Tuesday, January 24, 2012

Should A Manager With Knowledge Make The Right Management Presenter?

By Benny Sexton


Managers have a very pivotal role to play in any organization. Efficiency in the way resources of a given company are utilized is one of their major responsibilities. Being the leader to a group of other employees is not an easy job considering they follow his guidance. There is one area, however, that these bosses are not the best placed persons to handle; speaking. Managers are not the best management speaker types for these reasons.

Although it can be developed as an art, the best public speakers are born with it. It flows out more freely to a person who has it inherently. While a junior cadre employee might rise his way to the top of the organization, he may not have had a chance to offer a management talk along the way.

A manager who leads an organization which is always recording losses may find it hard to get the attention of any audience. Any management theories he tries to offer would be trashed without a second thought. The wider audience is so well informed they can tell from a mile away a management speaker who is wasting their time.

Another reason that strengthens the fact that they make bad management speakers is the fact that their input in the successes of their mother organizations is attributed to a number of individuals. The junior managers and supervisors are among the people who influence key decisions in the company. Their boss, therefore, would be hard placed to come up solo with any notable speech in front of a management audience.

Most bosses are used to ordering everybody under them. This yelling and talking down to everybody is a recipe for disaster. A leadership audience is a very tricky one that calls for the speaker to come down to their level to be able to communicate well. He will more than likely not tone down his ego when addressing them. This brings out their lack of proper communication skills.

Being a puppet manager is what most bosses are. They have everything done for them. From planning appointments to scheduling board meetings, there are assistants who answer to their every whim. He is the boss yes, but he is practically absent from what goes on in his firm. His work of planning and controlling is handled by other people. He therefore has management skills little to offer as a speaker.
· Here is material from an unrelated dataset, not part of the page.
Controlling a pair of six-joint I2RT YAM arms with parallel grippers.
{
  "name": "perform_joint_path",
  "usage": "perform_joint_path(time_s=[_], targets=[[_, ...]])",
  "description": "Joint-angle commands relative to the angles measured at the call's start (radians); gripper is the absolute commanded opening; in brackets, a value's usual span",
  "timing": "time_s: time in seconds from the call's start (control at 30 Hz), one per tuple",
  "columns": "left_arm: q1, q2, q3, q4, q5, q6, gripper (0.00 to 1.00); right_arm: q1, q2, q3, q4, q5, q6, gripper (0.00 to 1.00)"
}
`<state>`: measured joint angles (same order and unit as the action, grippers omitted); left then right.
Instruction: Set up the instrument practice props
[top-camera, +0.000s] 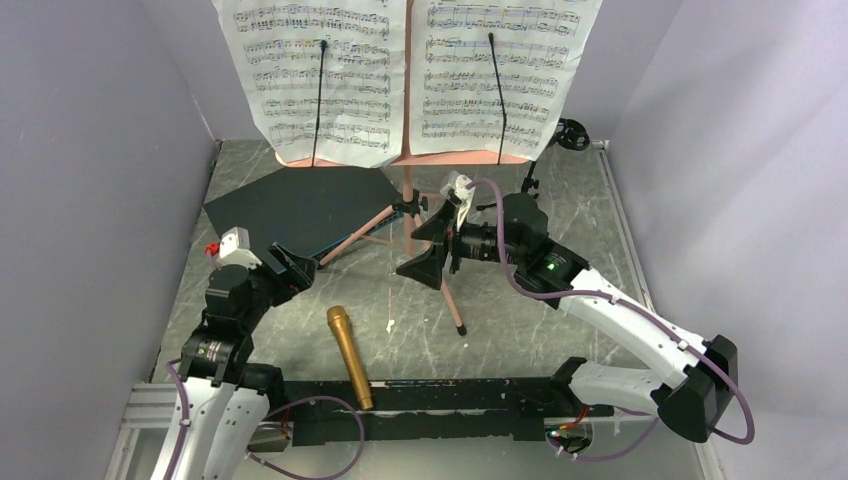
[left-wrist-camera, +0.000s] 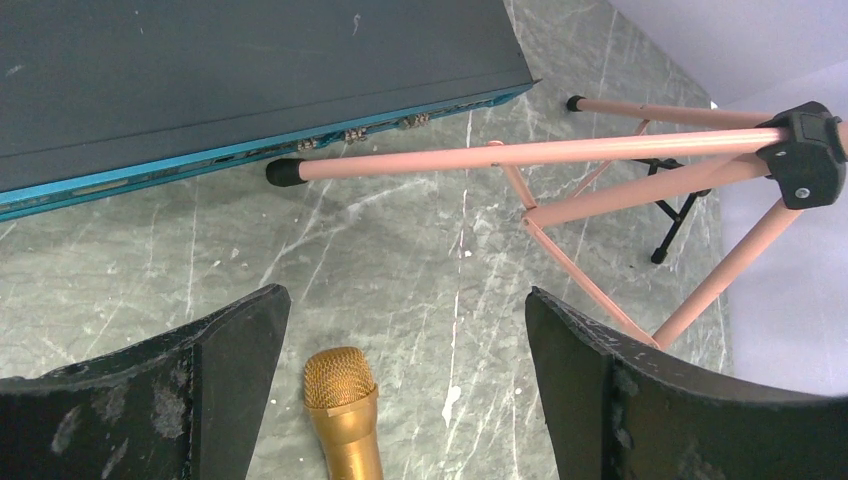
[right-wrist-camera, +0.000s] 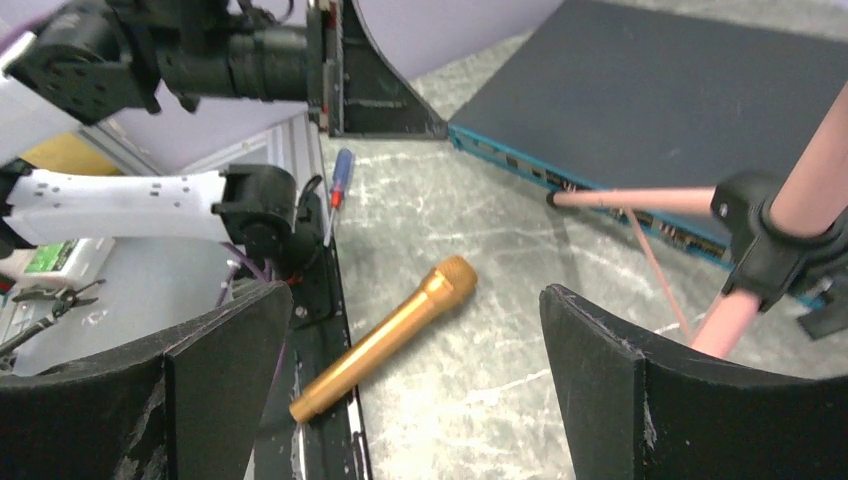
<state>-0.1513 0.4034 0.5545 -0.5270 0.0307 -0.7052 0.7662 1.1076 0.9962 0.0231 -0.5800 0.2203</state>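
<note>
The pink music stand (top-camera: 407, 190) stands on its tripod legs at the back, with two white sheet-music pages (top-camera: 320, 75) (top-camera: 495, 70) on its desk. The gold microphone (top-camera: 349, 355) lies flat on the table, its tail over the front rail. The small black mic stand (top-camera: 560, 145) is at the back right. My left gripper (top-camera: 300, 265) is open and empty, with the microphone's head (left-wrist-camera: 340, 385) low between its fingers. My right gripper (top-camera: 425, 248) is open and empty beside the stand's pole and hub (right-wrist-camera: 760, 235). It looks towards the microphone (right-wrist-camera: 385, 340).
A dark flat panel with a teal edge (top-camera: 300, 205) lies at the back left, one pink leg tip (left-wrist-camera: 285, 172) next to it. A black rail (top-camera: 450, 400) runs along the front edge. A small screwdriver (right-wrist-camera: 340, 175) lies by the rail. Purple walls close in both sides.
</note>
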Motion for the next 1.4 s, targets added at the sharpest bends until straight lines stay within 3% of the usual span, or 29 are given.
perform_joint_path(time_s=[0.0, 0.43, 0.63, 1.13, 1.37], targets=[[0.001, 0.023, -0.008, 0.048, 0.019, -0.024, 0.93, -0.002, -0.007, -0.047, 0.010, 0.037, -0.008, 1.00], [0.001, 0.054, -0.026, 0.070, 0.034, -0.021, 0.93, -0.004, 0.007, -0.269, 0.027, 0.331, 0.036, 1.00], [0.002, 0.069, -0.044, 0.087, 0.046, -0.022, 0.93, -0.011, 0.045, -0.270, -0.030, 0.427, 0.063, 1.00], [0.002, 0.096, -0.068, 0.108, 0.066, -0.021, 0.93, -0.051, 0.031, -0.278, -0.058, 0.451, 0.114, 1.00], [0.002, 0.100, -0.063, 0.100, 0.071, -0.016, 0.93, -0.217, 0.043, -0.349, 0.047, 0.244, 0.199, 0.99]])
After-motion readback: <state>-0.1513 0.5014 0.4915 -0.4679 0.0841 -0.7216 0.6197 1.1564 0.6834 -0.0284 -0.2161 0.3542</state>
The audience may at times not be tickled by the fact that a manager is the right person to deliver a professional talk. Audiences at times form opinions that the specialization field of a given manager is not the best to offer a broad-based view of things. He may even put off participants who would have wished to ask questions.

Granted, managers are not the most observant of people. Knowing what a particular audience wants requires that a person gets down to their level through talking to them, asking them questions like how they would love the seminar conducted. Real management speakers are known to drop to these lows.